Anne, baba, abla, enişte, anneanneden oluştuğunu anladığım bir aile, on yedi on sekiz yaşlarındaki bir delikanlıyı uğurluyordu. Annenin çocuğa sarılışından, ağlayışından, ilk ayrılıkları olduğunu tahmin ettim. Aile fertleri, sarı saçlı, sarı benizli, ürkek oğlanın etrafını kuşatmışlar, sarılıyorlar, omzuna vuruyorlar ve hep bir ağızdan konuşuyorlardı. Çocuk, gözyaşlarıyla otobüse gönderilip, cam kenarı koltuğuna yerleştiğinde, hepsi birden pencerenin altına dizildiler. El kol işaretleri, öpücükler, gözyaşları içindeki sevgi dolu bu veda sahnesini çocuğun hiç unutmayacağını biliyordum. Belli ki üniversite için ayrılıyordu ailesinden, şehrinden. Bunu, hem gurbete “giden” öğrenci olarak, hem de çocuğunu “uğurlayan” anne olarak derinden yaşamıştım. Çocuğun gözlerindeki karmaşık duyguları da biliyordum. Üniversiteli olmanın gururu, evden ayrılıp, bilinmeze gitmenin kaygısı, özgürlük ve macera vadeden yeni hayatın heyecanı… Bunca sene sonra benim bile belleğimde hala taptaze duran, tanıdık duygulardı bunlar.

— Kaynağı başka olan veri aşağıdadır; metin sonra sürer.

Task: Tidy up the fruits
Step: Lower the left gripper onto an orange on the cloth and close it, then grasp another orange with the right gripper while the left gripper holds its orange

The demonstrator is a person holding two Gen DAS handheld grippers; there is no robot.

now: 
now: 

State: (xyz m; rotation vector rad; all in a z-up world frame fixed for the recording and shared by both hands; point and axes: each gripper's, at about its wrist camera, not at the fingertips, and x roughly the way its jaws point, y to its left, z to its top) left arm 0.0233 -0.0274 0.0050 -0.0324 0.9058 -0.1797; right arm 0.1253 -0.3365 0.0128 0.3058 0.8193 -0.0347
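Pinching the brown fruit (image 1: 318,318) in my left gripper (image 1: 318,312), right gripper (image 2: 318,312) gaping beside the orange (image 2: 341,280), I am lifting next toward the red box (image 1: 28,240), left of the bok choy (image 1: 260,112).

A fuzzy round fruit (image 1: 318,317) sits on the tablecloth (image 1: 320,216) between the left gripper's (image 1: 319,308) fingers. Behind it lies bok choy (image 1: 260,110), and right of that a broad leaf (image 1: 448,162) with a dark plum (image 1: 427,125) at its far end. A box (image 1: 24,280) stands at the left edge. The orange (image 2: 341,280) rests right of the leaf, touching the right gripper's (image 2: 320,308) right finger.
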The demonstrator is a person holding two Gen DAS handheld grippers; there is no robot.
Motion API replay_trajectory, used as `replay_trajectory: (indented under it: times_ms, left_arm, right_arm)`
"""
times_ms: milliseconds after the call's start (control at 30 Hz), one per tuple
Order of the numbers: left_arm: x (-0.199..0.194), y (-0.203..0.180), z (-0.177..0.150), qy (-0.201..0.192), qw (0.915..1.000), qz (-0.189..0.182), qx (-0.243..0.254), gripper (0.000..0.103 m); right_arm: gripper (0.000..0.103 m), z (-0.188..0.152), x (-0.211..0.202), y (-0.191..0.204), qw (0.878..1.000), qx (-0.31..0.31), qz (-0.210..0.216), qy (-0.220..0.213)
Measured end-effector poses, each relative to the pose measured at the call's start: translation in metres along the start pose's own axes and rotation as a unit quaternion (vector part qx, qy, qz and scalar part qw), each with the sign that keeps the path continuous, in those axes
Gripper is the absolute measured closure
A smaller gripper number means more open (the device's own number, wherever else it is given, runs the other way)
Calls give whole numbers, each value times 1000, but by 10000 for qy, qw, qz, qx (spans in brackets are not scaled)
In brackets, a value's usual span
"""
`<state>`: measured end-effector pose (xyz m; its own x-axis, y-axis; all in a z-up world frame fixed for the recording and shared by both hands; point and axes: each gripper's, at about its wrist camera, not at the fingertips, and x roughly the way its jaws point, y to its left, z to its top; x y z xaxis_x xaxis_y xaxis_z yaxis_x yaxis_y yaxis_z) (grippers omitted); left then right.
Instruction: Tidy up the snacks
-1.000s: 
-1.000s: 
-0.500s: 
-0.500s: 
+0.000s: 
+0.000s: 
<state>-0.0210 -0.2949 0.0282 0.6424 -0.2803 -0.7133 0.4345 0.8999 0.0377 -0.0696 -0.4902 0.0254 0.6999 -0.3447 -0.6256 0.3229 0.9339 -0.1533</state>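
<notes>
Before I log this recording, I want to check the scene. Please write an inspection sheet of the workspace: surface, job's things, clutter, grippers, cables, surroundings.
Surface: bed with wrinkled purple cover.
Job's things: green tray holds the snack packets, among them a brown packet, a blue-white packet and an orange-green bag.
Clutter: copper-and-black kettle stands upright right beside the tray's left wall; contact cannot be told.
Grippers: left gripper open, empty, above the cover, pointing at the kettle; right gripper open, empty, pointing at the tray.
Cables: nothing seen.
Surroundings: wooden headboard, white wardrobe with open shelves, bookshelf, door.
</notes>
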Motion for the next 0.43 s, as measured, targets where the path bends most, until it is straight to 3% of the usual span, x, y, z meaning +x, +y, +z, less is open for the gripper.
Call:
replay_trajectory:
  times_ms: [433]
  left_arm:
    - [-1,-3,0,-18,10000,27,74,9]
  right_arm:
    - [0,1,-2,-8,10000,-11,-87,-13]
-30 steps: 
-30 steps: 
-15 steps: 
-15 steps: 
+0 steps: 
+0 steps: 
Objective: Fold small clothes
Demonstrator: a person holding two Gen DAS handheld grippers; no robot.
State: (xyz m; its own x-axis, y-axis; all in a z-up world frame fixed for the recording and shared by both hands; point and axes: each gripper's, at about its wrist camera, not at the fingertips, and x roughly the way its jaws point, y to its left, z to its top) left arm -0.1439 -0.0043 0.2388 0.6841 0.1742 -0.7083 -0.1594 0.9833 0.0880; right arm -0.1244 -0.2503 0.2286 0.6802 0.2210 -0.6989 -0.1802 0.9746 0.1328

Otobüsün hareket saati gelmişti artık, ama önümdeki sıra boştu. Son anda esmer, iri yapılı, otuzlu yaşlarında genç bir kadın, yanında kara gözlü, kara saçlı, iki küçük çocuğuyla, nefes nefese, bindi otobüse. Giyimlerine, eşyalarına bakıldığında yoksul oldukları anlaşılıyordu. Kalın tonlu ve şiveli bir konuşması vardı kadının. Yüzüne baktığımda, kederle bakan siyah gözlerini ve yüzünün sol tarafındaki morluğu fark ettim. Çocuklardan kız olanı, on on iki, oğlan ise, beş altı yaşlarında olmalıydı. Kadın telaşlı ve gergin, çocuklar ise ürkek ve şaşkındı. Öndeki ikili koltuğa yerleştiler ve çocuklar ardı ardına ağlamaklı bir sesle annelerine bombardımana başladılar: “Anne nereye gidiyoruz biz, dedemlere mi?”, “Anne babam gelmiyor mu?”, “Babamı göremeyecek miyiz artık?”, “Anne, niye kaçtık ki biz evden?”, “Anne benim okulum ne olacak, gitmeyecek miyim artık?”, “Anne benim karnım aç!”, “Anne oyuncağımı unuttum, ben onu istiyorum!..”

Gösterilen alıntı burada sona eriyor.